Honest question out of interest: Are you doing moderation on lemmy?
I just remember reading about admins/mods complaining about the lack of tooling, sometimes plain functionality (removal of certain things) for effective moderation. I am not doing any myself so that's very 3rd-party-ish knowledge (if you even want to call it that).
The link is virtually unreadable, it formats really strangely on mobile. The text is in a 1cm wide column on the right side, allowing only ~3 letters per row.
The moderators of Wikipedia are largely a small, insular community that don't always care about accuracy when it comes from anyone outside their clique.
This is a cool idea, but I highly encourage you to target mobile first. Reference works will get a LOT of mobile traffic. More than 80% of Wikipedia’s traffic is mobile.
Very interesting concept. Since the original wikipedia is in most parts published under licenses that permit copying & adaptations, are you planning to integrate their articles as a snapshot for the sake of having a solid foundation?
What are the articles written in? Wiki lang (or whatever it's called) is horrendous, IMO. Hopefully this is markdown? I couldn't find after a quick browse through codebase and I don't think it's mentioned in the blog post.
This is super exciting. I think one of the things a lot of people are missing here is the potential for wikis to augment existing fediverse communities. Reddit's killer feature has always been the massive treasure trove of information for hobbyists and niche interests. There is huge potential in the fediverse to take advantage of that sort of natural collaborative knowledge building process.

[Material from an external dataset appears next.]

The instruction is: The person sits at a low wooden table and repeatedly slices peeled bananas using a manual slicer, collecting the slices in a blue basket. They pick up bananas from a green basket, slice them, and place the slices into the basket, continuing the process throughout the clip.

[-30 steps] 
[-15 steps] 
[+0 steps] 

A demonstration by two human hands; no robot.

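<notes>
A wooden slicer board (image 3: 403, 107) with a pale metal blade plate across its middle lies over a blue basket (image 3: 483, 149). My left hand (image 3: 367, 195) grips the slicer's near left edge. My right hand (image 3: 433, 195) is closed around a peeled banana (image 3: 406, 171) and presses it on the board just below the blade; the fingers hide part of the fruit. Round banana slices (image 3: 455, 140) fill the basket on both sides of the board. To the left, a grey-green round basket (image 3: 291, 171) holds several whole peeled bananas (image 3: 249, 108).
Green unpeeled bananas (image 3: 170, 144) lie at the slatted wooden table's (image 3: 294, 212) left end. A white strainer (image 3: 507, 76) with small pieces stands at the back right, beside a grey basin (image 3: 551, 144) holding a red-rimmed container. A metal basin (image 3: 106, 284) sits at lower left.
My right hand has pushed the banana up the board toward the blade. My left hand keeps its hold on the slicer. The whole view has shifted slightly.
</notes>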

This makes me wonder if you could make a super frictionless path from a thread on lemmy (or similar fediverse software) to some form of a wiki page that presented the same information but in a more natural form better suited to a longer term repository of knowledge rather than an evolving conversation. About sidebars and pinned threads for subreddits/lemmy communities are an extremely important part of the structure of a reddit-like, but why limit our vision of a reddit-like to only being able to create those two narrow types of persistent, documentation style information?

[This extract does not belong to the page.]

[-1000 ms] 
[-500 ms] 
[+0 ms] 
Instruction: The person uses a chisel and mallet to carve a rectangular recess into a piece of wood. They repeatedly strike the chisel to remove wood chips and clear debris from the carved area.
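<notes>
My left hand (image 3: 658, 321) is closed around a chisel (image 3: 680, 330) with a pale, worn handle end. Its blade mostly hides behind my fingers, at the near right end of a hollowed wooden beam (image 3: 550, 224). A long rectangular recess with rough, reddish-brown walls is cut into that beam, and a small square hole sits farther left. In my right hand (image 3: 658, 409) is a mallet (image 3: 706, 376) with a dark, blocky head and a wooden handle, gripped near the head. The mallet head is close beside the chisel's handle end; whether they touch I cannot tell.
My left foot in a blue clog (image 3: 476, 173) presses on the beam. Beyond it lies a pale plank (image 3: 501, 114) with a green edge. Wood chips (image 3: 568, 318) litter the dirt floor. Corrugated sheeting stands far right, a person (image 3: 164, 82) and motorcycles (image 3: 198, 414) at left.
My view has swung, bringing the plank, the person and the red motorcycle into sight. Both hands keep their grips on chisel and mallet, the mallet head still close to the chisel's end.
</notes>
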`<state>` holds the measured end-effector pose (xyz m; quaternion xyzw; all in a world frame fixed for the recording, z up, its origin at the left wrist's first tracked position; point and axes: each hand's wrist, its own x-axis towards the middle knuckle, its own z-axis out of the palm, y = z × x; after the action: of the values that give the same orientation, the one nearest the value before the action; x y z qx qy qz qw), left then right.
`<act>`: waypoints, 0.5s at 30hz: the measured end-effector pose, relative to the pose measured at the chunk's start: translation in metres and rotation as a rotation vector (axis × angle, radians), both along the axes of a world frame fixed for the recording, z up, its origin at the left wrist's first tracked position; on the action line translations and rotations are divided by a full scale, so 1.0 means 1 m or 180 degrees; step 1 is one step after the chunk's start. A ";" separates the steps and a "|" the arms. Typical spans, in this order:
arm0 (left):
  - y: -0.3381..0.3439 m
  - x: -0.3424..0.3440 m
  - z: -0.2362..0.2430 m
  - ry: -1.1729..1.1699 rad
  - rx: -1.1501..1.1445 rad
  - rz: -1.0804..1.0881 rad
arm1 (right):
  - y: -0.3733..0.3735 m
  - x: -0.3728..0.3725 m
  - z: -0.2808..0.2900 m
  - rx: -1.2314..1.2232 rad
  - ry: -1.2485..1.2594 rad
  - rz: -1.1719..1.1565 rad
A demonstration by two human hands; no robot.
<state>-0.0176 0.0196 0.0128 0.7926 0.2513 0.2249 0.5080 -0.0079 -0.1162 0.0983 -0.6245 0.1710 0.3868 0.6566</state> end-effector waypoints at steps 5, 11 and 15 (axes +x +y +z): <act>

In practice this obviously can just be a lemmy community linking to ibis wiki pages maintained by members of that lemmy community, but I wonder if there isn't an exciting space here to explore what that process could look like if the integration was way tighter and more direct.
I think it is worth considering the argument for splitting a reddit-like from an associated wiki in the first place, why not have them just be two different types of posts, with different associated rules of editing, and two different home pages one that looks like a reddit-like and one that looks like a wiki? Same accounts, same website, same markdown conventions and text/media formatting.

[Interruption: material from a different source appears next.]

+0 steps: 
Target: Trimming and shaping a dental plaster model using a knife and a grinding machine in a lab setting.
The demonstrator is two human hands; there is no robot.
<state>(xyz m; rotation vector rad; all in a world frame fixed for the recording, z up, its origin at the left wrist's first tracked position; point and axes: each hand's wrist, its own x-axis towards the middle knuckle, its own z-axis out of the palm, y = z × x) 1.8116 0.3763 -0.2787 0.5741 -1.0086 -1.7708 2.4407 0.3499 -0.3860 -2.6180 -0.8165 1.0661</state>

Assuming a bit of careful edit permission handling for a lemmy communities associated wiki, wouldn't the end result be WAY more powerful of a community resource than a lemmy community and wiki taped together?
What if a lemmy post could be turned into a wiki post (on that same lemmy/wiki instance) with a click of button, only requiring a small amount of tweaking to restructure the information in a wiki fashion? The wiki post would of course reference the original thread it was made from and only certain accounts on a lemmy community would have permission to do this.
This capability would give a small lemmy community the ability to warp ahead of clunky, obtuse discord communities in constructing genuinely useful repositories of expert information with far less effort or friction.